“接下來發動最強王者太昭王,宙劫王,炎王的效果!因為集合了三位王者的力量,所以你將會承受相當於九次的攻擊。”
端木永志舉起一隻手,一根手指之上閃爍太陽般的光輝,一根手指之上聚集白色星芒,一根手指之上聚集深紅烈焰,一根手指之上聚集灰色雷霆。向著前方揮掌拍擊,無視空間距離,直接便來到玄主的上方,無視大小,將其籠罩在內。四根手指之上聚集的都是極致的力量,此刻匯聚,化作一道四色的光輪,劇烈轉動,仿佛要絞碎諸天。
“啊——!——!——!”
玄主的慘叫之聲,居然持續了三個音節!
當端木永志收回手掌,遊戲規則籠罩之下復活的“玄主”,表現為一種仿佛打了馬賽克一般的樣子。發出的聲音也變得混亂不堪,有些可笑,“你這家夥,竟敢把我……!”

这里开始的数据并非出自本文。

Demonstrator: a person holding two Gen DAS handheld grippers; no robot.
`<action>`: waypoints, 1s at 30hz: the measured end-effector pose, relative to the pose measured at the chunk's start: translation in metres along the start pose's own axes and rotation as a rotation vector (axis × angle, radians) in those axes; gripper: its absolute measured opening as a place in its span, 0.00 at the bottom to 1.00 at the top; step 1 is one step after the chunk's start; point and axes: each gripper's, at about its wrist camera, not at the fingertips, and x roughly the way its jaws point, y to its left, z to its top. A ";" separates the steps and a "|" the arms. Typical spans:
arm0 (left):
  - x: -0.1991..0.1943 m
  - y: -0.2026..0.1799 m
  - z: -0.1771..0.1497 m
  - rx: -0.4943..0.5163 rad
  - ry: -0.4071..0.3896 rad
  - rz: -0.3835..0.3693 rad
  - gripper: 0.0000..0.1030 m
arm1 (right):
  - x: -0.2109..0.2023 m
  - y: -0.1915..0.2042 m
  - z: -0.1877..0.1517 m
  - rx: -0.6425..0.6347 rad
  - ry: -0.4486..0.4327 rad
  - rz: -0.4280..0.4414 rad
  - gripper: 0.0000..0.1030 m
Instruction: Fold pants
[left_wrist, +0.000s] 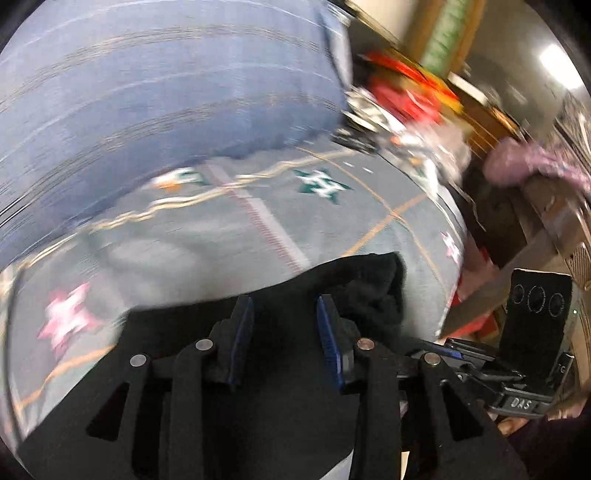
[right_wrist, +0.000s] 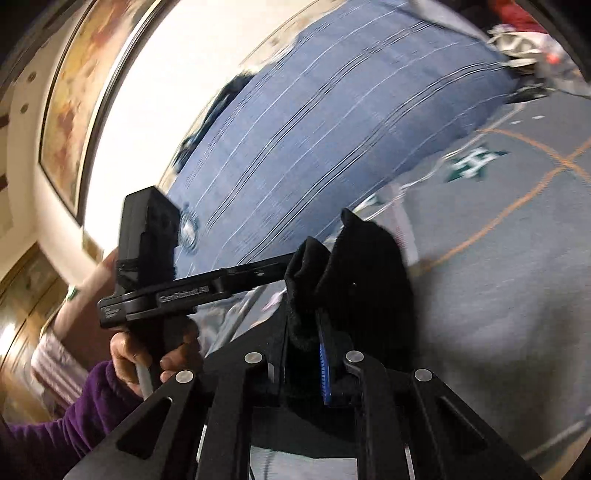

“發動天靈王的效果,將對方的生命值恢復到10,也就是受到攻擊之前的狀態。”
此言一出,“玄主”身上的色塊頓時變得混亂無比。林紫衣舉起雙手歡呼著,“對,就是要這樣,讓那個……【和諧萬歲】,也嘗嘗那種痛苦吧。”
接下來,是一場單方面的虐殺!
“然後發動獨劍王的效果,死亡詛咒,直接將你的生命削減到一!”
端木永志從地上拔出一柄漆黑的長刀,輕輕地在“玄主”的臉上劃了一刀。隨後,無數道猙獰的褐色和血色交織的紋路在後者身上瘋狂地蔓延,不過片刻的功夫,她就死了九次。
復活的“玄主”:“可惡……”
“因為你一口氣受到九點傷害,天靈王的效果再度發動,恢復你的損傷。然後發動冥靈王和幻魔王的效果,在噩夢中死去長眠九次吧。”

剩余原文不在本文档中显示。